Les chrétiens ne sont toujours pas rentrés dans leur village. Dans une petite ville proche, un camp de réfugiés a été mis en place. « On comptait environ 8000 réfugiés dans le camp et j’ai été choisi comme chef », continue Pradeeb. Au cœur même du camp de réfugiés, les chrétiens n’étaient pas en sécurité : des extrémistes hindous les ont attaqués plusieurs fois. Mais Pradeeb ne s’est pas laissé faire. Il a riposté. Cela lui a valu d’être arrêté à deux reprises par la police qui confond facilement les victimes avec les agresseurs !


Pour les minorités, le danger augmente tous les jours

Lors des élections parlementaires nationales d’avril/mai 2014, le parti nationaliste hindou BJP a obtenu la majorité absolue avec 282 sièges. Narendra Modi, un membre du BJP, a été nommé Premier ministre. Il a été durant 13 ans ministre en chef de l’État du Gujarat, où il a joué un rôle douteux lors du massacre de 2002 qui avait causé plus de 1000 morts et 100 000 déplacés parmi les musulmans, une autre minorité religieuse en Inde. La justice avait fini par l’acquitter.

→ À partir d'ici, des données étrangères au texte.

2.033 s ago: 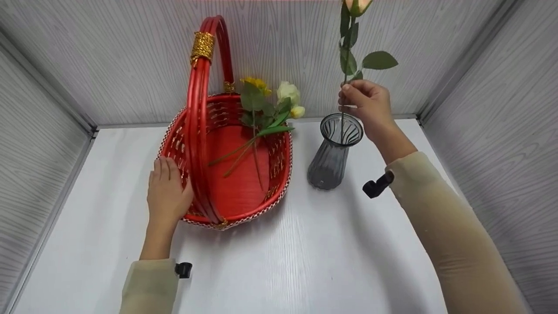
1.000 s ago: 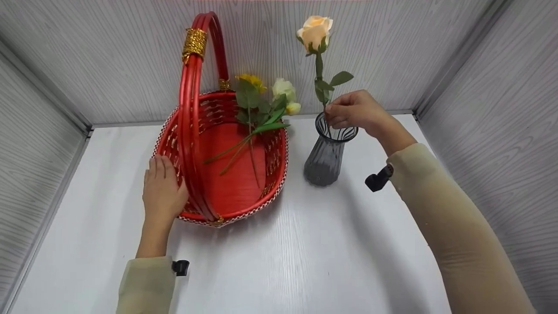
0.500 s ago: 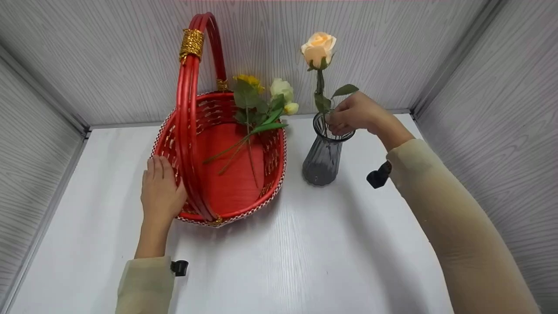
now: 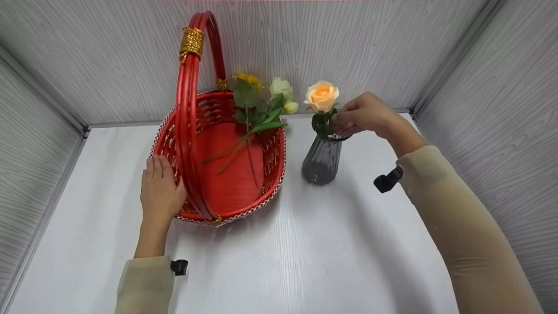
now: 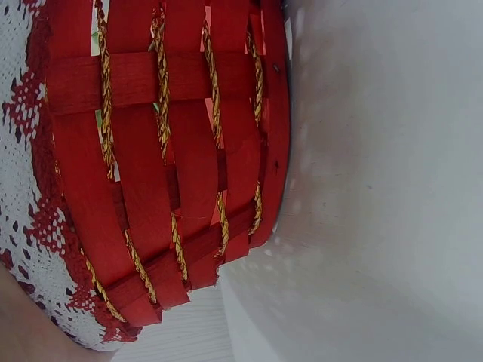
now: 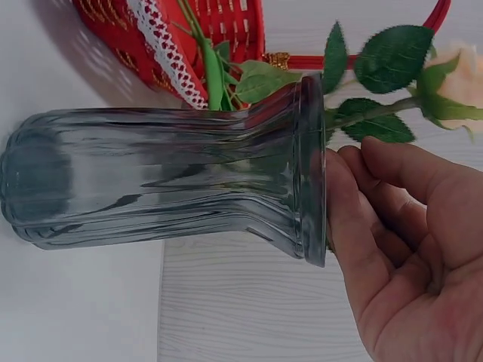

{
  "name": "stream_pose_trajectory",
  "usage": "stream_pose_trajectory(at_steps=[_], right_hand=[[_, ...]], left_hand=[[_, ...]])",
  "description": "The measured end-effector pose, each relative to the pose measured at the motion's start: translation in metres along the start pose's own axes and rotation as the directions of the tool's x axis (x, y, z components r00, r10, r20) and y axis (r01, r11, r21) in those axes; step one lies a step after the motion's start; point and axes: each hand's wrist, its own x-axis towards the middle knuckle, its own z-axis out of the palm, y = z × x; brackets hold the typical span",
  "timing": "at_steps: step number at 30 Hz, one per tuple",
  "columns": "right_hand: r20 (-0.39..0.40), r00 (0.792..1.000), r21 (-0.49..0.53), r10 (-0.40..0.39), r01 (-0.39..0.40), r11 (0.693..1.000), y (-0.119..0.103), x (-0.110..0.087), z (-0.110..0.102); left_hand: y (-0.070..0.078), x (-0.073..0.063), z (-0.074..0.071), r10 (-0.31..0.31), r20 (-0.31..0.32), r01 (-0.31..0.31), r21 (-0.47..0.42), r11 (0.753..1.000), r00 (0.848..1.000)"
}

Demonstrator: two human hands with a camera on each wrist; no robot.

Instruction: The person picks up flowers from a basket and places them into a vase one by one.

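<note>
1. The peach rose (image 4: 321,96) stands in the gray glass vase (image 4: 321,161).
2. The right hand (image 4: 362,114) has bent fingers by the rose; I cannot tell if its grip pinches it.
3. The left hand (image 4: 160,192) rests on the red basket (image 4: 261,203), grip apart, fingers straight.
4. White flowers (image 4: 281,89) lean over the basket's back edge.

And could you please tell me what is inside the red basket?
Stems of the yellow flower and white flowers slant inside the basket, blooms projecting out; the handle hides part of its interior.
</note>
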Motion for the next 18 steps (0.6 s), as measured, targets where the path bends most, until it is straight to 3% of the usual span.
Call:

Le fait que le BJP soit en position de force au gouvernement a augmenté la pression sur les minorités religieuses. Maintenant, des ministres et des députés s’expriment même publiquement de façon dépréciative à leur égard. La violence des extrémistes hindous et les exactions contre les chrétiens ont augmenté. En décembre 2014, plusieurs attentats contre des institutions chrétiennes ont eu lieu dans la capitale New Delhi. Cette liberté laissée aux extrémistes hindous dans la capitale elle-même est très préoccupante.

Les médias et les ONG sont aussi mis de plus en plus sous pression. Des milliers d’ONG ont vu leur licence retirée et plusieurs dizaines d’entre elles n’ont plus le droit de recevoir de l’argent en provenance de l’étranger. M. Modi s’en prend même aux ONG de renommée internationale comme Greenpeace ou Amnesty International. Pour des raisons de sécurité, CSI utilise de plus en plus de pseudonymes et ne nomme plus les lieux de façon exacte. Beaucoup d’images sont aussi floutées. Nous vous remercions de votre compréhension.